Prompt:
Return, exactly as written, every line from the first line of the data below through the line that contains "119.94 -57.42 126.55".

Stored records
------------
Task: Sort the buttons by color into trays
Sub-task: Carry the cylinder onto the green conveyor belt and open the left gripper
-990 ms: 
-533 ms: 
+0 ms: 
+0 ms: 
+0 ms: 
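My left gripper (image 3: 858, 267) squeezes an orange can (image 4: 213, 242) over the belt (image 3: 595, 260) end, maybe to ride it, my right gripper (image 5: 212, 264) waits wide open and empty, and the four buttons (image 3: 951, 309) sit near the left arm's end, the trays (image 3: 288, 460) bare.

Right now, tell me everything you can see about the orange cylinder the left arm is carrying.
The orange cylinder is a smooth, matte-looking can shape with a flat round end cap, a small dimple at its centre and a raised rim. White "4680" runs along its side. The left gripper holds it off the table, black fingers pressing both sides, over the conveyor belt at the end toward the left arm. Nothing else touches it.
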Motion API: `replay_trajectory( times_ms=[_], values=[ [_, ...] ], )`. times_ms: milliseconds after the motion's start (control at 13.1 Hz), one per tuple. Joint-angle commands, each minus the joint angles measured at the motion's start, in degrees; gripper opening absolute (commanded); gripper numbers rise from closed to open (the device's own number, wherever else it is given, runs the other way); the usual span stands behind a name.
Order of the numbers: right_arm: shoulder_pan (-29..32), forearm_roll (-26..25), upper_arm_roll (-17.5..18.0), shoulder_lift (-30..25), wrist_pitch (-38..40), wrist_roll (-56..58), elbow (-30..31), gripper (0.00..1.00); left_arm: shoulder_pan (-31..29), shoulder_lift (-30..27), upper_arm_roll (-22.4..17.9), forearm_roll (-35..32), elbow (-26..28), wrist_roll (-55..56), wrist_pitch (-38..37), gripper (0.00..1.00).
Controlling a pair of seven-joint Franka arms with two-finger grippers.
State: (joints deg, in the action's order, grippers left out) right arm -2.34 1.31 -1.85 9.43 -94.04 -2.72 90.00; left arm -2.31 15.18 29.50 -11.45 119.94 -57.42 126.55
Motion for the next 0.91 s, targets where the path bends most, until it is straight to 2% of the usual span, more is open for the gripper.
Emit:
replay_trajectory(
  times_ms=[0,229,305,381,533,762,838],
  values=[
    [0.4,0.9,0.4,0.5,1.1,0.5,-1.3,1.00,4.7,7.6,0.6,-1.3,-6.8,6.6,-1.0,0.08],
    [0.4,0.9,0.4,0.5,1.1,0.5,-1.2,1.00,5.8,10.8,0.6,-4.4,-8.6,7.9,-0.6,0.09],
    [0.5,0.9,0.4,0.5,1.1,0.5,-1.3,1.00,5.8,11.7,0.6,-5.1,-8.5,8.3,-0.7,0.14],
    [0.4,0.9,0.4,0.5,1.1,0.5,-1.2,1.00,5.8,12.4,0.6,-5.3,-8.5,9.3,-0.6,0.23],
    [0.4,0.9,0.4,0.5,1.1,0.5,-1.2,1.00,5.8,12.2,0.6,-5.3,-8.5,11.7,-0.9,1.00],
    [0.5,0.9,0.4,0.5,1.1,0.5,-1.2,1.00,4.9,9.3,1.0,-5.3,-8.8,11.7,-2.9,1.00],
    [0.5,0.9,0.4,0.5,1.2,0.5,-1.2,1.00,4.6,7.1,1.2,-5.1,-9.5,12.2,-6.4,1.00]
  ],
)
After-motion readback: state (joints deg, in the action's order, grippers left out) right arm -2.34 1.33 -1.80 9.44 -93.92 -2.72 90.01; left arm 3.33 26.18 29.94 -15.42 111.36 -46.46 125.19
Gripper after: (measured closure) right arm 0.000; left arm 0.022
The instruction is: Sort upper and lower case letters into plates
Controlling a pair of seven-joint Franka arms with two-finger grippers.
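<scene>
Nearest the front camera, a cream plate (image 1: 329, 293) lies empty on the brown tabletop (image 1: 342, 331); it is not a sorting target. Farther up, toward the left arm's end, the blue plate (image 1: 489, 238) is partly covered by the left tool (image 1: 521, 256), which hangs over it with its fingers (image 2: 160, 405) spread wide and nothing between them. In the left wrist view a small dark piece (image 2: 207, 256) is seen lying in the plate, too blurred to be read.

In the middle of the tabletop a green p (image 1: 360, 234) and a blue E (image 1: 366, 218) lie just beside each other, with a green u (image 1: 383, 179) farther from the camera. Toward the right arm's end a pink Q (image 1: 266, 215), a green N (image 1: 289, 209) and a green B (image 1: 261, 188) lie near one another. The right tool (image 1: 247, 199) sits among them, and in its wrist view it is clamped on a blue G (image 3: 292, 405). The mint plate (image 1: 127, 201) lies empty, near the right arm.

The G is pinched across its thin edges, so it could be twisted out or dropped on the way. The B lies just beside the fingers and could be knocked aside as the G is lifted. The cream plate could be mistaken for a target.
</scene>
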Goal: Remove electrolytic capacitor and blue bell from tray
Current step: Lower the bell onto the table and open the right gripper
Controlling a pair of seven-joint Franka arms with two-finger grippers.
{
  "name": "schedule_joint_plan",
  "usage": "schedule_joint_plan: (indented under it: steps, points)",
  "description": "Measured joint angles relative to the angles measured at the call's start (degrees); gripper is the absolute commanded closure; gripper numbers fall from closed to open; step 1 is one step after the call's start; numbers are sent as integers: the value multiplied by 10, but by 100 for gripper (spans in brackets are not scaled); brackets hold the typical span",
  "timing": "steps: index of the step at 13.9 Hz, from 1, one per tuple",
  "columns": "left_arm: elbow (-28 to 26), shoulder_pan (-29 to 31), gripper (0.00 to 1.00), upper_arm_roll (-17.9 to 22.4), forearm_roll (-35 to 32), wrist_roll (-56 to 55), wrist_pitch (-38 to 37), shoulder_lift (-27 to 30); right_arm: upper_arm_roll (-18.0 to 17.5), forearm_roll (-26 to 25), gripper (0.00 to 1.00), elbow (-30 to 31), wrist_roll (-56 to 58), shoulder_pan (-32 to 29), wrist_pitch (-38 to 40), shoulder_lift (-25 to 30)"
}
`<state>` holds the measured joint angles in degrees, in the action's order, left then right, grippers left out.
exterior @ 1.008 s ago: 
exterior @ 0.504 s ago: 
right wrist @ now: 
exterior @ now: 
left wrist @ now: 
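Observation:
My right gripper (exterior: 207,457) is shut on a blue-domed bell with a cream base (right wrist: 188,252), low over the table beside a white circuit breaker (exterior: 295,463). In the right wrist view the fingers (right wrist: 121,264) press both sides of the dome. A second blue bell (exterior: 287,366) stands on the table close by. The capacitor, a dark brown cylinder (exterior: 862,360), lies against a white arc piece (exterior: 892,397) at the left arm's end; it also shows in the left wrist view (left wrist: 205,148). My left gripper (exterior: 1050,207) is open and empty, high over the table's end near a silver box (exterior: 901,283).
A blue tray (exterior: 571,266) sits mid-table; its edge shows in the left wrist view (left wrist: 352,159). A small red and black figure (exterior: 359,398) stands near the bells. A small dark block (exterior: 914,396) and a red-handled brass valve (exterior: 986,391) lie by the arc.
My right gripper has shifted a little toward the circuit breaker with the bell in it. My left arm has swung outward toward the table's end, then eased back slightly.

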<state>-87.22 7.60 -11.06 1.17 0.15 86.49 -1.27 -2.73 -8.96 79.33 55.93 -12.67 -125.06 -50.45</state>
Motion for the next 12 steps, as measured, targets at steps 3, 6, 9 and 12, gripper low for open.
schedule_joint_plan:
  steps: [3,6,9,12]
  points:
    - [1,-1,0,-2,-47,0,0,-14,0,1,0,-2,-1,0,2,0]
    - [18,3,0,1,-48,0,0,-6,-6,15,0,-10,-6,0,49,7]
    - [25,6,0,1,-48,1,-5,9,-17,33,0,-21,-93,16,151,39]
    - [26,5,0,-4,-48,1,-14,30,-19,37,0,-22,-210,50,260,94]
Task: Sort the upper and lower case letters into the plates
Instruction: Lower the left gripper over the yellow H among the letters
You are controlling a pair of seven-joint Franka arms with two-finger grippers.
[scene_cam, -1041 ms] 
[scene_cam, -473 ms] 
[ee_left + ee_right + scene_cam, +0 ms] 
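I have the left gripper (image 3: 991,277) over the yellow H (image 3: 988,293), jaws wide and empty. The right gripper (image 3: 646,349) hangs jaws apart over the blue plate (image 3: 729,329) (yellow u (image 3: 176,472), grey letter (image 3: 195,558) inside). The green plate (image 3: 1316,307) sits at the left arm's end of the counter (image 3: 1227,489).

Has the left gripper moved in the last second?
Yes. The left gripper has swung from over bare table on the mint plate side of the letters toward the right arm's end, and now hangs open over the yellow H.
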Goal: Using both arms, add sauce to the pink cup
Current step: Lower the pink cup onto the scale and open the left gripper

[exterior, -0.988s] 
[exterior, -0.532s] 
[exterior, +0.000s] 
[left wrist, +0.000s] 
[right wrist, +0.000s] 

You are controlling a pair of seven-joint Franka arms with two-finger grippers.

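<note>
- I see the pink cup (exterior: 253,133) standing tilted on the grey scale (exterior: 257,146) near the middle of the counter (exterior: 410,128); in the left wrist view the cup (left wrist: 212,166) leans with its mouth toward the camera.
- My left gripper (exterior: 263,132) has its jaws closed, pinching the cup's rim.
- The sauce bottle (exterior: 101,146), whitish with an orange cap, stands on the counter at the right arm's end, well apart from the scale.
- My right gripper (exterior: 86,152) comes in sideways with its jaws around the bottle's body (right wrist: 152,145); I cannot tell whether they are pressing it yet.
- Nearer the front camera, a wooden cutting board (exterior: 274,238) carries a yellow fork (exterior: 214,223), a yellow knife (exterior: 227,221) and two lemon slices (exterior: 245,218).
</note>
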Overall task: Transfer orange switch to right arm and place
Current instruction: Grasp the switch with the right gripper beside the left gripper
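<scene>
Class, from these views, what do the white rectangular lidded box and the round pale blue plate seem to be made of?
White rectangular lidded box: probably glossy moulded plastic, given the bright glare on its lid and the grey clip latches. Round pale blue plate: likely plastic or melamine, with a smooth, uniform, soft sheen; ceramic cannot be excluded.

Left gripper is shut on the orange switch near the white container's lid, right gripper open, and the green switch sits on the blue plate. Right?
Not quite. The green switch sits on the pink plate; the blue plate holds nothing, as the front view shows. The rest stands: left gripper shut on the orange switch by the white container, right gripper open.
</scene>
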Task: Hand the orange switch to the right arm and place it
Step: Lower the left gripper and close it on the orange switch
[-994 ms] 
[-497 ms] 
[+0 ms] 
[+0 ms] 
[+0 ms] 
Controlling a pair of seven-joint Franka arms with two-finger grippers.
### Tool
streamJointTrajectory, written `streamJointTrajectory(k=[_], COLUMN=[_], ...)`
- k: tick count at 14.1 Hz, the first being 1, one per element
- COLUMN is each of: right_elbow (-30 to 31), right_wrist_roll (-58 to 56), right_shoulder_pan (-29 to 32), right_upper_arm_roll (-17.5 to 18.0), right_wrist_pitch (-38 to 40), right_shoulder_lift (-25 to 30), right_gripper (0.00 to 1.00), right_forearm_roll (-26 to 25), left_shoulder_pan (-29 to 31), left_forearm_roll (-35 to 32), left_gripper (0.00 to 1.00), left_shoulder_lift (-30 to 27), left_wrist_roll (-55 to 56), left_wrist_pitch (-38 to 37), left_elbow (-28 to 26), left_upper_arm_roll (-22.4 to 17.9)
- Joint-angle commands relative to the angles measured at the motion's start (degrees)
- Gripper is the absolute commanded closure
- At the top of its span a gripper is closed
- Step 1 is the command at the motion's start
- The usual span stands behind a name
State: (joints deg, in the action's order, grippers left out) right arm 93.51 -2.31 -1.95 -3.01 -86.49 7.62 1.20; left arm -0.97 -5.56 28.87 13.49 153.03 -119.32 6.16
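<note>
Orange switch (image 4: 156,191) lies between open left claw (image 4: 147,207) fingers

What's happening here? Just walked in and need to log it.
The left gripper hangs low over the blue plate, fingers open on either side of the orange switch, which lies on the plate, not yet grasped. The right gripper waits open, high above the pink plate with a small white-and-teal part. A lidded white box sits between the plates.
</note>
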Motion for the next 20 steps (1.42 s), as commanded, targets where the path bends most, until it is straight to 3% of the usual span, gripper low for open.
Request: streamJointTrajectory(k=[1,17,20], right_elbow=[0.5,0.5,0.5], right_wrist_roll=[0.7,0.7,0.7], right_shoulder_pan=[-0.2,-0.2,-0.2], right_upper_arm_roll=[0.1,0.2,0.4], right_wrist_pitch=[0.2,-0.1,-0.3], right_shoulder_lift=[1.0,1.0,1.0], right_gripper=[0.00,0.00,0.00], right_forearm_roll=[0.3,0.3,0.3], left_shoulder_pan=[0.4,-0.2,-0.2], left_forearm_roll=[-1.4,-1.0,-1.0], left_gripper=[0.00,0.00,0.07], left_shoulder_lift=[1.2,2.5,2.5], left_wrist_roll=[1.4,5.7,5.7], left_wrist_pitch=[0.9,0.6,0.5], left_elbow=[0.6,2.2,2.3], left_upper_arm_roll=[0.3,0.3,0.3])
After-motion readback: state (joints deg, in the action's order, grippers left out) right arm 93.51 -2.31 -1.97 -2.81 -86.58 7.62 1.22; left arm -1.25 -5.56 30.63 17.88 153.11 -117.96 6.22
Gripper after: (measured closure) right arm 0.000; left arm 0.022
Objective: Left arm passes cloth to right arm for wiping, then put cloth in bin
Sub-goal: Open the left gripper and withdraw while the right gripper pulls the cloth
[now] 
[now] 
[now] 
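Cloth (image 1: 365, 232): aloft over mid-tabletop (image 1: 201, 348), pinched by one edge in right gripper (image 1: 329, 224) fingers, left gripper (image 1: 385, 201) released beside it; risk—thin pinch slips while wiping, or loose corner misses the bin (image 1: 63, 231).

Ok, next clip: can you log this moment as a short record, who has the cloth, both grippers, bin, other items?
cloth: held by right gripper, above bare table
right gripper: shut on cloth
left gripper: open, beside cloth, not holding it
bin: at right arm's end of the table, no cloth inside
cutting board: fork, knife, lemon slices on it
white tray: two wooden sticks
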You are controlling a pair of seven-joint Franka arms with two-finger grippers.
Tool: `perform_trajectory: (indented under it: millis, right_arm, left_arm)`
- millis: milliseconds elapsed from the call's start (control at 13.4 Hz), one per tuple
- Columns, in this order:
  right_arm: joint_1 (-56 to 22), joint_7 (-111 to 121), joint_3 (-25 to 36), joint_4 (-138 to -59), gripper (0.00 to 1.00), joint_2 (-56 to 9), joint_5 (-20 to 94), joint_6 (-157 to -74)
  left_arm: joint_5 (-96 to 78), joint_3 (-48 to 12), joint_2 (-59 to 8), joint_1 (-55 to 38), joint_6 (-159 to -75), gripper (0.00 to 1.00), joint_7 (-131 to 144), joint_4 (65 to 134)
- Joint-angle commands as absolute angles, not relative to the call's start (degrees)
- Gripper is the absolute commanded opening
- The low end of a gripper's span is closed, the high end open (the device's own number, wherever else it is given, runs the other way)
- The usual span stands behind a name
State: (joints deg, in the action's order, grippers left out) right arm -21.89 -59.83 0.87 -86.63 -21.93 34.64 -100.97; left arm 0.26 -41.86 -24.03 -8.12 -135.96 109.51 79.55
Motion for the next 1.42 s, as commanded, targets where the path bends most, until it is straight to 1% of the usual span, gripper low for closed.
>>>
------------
Problem solution:
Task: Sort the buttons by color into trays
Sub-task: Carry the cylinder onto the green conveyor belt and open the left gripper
-990 ms: 
-533 ms: 
+0 ms: 
+0 ms: 
+0 ms: 
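My left gripper (image 3: 858, 267) squeezes an orange can (image 4: 213, 242) over the belt (image 3: 595, 260) end, maybe to ride it, my right gripper (image 5: 212, 264) waits wide open and empty, and the four buttons (image 3: 951, 309) sit near the left arm's end, the trays (image 3: 288, 460) bare.

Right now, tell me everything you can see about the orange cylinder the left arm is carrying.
The orange cylinder is a smooth, matte-looking can shape with a flat round end cap, a small dimple at its centre and a raised rim. White "4680" runs along its side. The left gripper holds it off the table, black fingers pressing both sides, over the conveyor belt at the end toward the left arm. Nothing else touches it.
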Motion API: `replay_trajectory( times_ms=[_], values=[ [_, ...] ], )`. times_ms: milliseconds after the motion's start (control at 13.1 Hz), one per tuple. Joint-angle commands, each minus the joint angles measured at the motion's start, in degrees; gripper opening absolute (commanded); gripper numbers rise from closed to open (the device's own number, wherever else it is given, runs the other way); the usual span stands behind a name.
Order of the numbers: right_arm: shoulder_pan (-29..32), forearm_roll (-26..25), upper_arm_roll (-17.5..18.0), shoulder_lift (-30..25), wrist_pitch (-38..40), wrist_roll (-56..58), elbow (-30..31), gripper (0.00..1.00); left_arm: shoulder_pan (-31..29), shoulder_lift (-30..27), upper_arm_roll (-22.4..17.9), forearm_roll (-35..32), elbow (-26..28), wrist_roll (-55..56), wrist_pitch (-38..37), gripper (0.00..1.00).
Controlling a pair of seven-joint Franka arms with two-finger grippers.
State: (joints deg, in the action's order, grippers left out) right arm -2.34 1.31 -1.85 9.43 -94.04 -2.72 90.00; left arm -2.31 15.18 29.50 -11.45 119.94 -57.42 126.55

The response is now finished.